Yes, if you’ve watched The Social Dilemma or The Great Hack then you know that Facebook and Google absolutely can model your mind. But these technologies have not been integrated into the giant language models, such as GPT3.
Energy
The human brain consumes about 10W of energy. Cerebras’ chip consumes 20kW. None of this will be practical or commercially viable until those power requirements come down.
Commercial Lag
Supercomputers and massive clusters are about 10 years ahead of commercial deployments, which are again about 10 years ahead of consumer-grade computers. My desktop PC is an order of magnitude more powerful than Deep Blue was back in 1998.
So Microsoft, IBM, and Google will be able to run human-scale networks by 2030. Your average company can run their own by 2040, and then everyone can have a digital human brain on their laptop by 2050.
Tying it all together
We can slice and dice neural networks. This is called transfer learning and it has been around for a while. I suspect that human-level cognition will emerge, partly, through composing and compiling pieces of specifically trainined neural networks, stitching them together like a Frankenstein’s monster of neural networks.

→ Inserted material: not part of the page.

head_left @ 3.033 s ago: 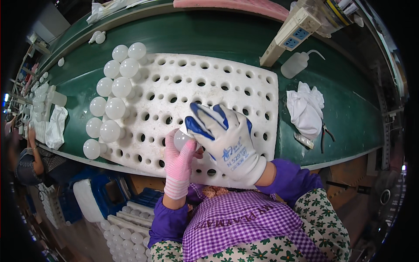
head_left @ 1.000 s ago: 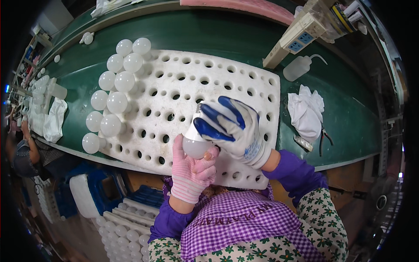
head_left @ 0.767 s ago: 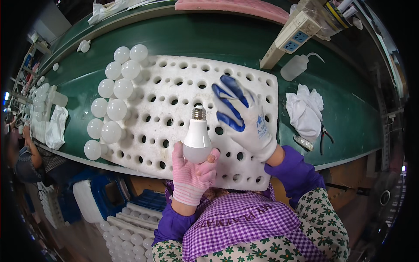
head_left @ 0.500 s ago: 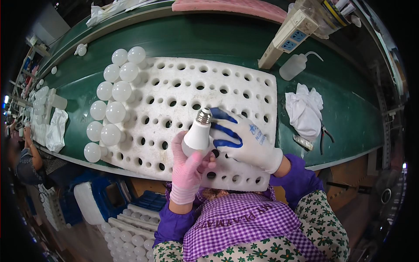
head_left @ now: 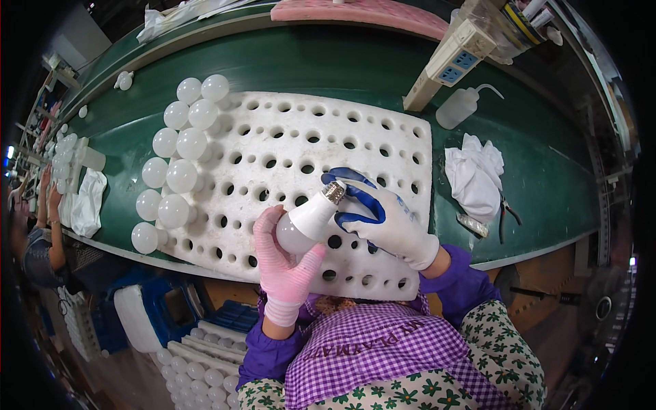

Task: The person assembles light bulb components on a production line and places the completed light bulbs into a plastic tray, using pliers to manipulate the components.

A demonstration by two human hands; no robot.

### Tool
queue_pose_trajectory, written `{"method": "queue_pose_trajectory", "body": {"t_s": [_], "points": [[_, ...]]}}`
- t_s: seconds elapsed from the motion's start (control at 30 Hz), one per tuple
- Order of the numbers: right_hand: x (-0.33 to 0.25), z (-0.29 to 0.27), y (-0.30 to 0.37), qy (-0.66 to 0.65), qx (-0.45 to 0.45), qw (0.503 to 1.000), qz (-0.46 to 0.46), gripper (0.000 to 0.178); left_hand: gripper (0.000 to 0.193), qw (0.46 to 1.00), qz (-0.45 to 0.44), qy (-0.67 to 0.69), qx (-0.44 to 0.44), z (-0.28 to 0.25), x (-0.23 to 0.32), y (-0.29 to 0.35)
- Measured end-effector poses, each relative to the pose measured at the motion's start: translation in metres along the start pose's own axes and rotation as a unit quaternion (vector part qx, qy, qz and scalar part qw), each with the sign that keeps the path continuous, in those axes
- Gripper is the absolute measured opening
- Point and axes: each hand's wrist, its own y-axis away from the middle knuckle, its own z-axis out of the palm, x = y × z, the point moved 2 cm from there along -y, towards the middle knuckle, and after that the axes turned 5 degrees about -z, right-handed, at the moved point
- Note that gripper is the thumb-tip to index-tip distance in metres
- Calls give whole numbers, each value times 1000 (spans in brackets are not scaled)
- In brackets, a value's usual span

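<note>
- the left hand (head_left: 285,270), in a pink striped glove, has its fingers closed round the frosted globe of a light bulb (head_left: 311,220).
- the bulb sits between the two hands, tilted, its metal screw end pointing up and away to the right of the left fingers.
- the right hand (head_left: 393,225), in a white glove with blue fingertips, has its fingers bent and partly spread about that screw end; i cannot tell whether they grip it.
- beneath the fingers of both hands lies a white foam board (head_left: 278,179) full of holes, on a green counter (head_left: 307,61).
- left of the fingers, standing bulbs (head_left: 182,176) run along the board's left side.
- right of the fingers, off the board, are a crumpled white cloth (head_left: 473,179) and, just beside it, pliers (head_left: 503,222).
- farther from the fingers, beyond the cloth, a squeeze bottle (head_left: 456,109) lies near a socket strip (head_left: 459,58).
</note>
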Motion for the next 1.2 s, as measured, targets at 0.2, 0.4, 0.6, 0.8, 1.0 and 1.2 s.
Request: {"method": "queue_pose_trajectory", "body": {"t_s": [0.2,0.4,0.6,0.8,1.0,1.2], "points": [[-10,-9,2,331,93,931,-127,58,77,998,10,-54,23,2,-5,2],[-28,3,4,508,92,830,-210,49,75,981,76,-171,46,1,-5,-1],[-24,9,0,556,117,791,-227,45,75,996,-48,-67,33,-4,-2,-4],[30,-23,-23,606,119,774,-137,57,73,994,-98,47,7,-4,7,-4],[8,-35,-3,506,147,834,-161,54,74,995,-80,57,-6,-4,2,-4],[12,-75,16,547,198,799,-153,48,80,999,-2,34,-10,7,1,-2]]}}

I also suspect that there will be other architectures that are more decentralized. Why compose a monolithic neural network when you can have smaller networks stitched together with middleware? But then again, I’m a systems engineer by trade.
The Implications
Let’s say we get human-level intelligence by 2030. What then? I think the biggest impact will be to economics and jobs. We suddenly may find ourselves in the midst of the end of work as we know it.
Capitalism is the inexorable and ruthless search for efficiency. As an engineer, I am all about some efficiency. I have taken countless processes in my career and automated them away. Automation is faster, cheaper, and more reliable.
But what happens when a machine can learn to do anything that any human can do? What happens when you can copy/paste that machine infinitely? What happens when you can sell that machine’s service online within a year?
OpenAI and Microsoft are working on monetizing GPT3 via API. Companies are going to figure out how to use that technology and then GPT4 is going to come out, as well as numerous other competitors. Companies will have already figured out how to use AI.
Imagine this: OpenAI comes out with GPT4 and releases dozens of specialized versions. Some help out with biotech or chemistry. The folks over at Volkswagen are working on their next gen battery and so they upload some formulas and specs to GPT4 and it spits out some testable results. Suddenly, GPT4 has done months worth of work in seconds. VW then goes and tests the results in a lab and then the following year their batteries are 20% better.
Imagine this: Google Brain releases a medical diagnostic bot in 2025 that can consume any genetic data, medical test, or medical image and recommend followup tests. It gives a diagnosis with 99.99% accuracy and works tirelessly, around the clock. Not only does it diagnose symptomatic problems, it predicts problems up to 20 years in advance.
These tools will become cheaper, faster, and more reliable than humans. At that point, any and every company still around will make the financial calculation and switch.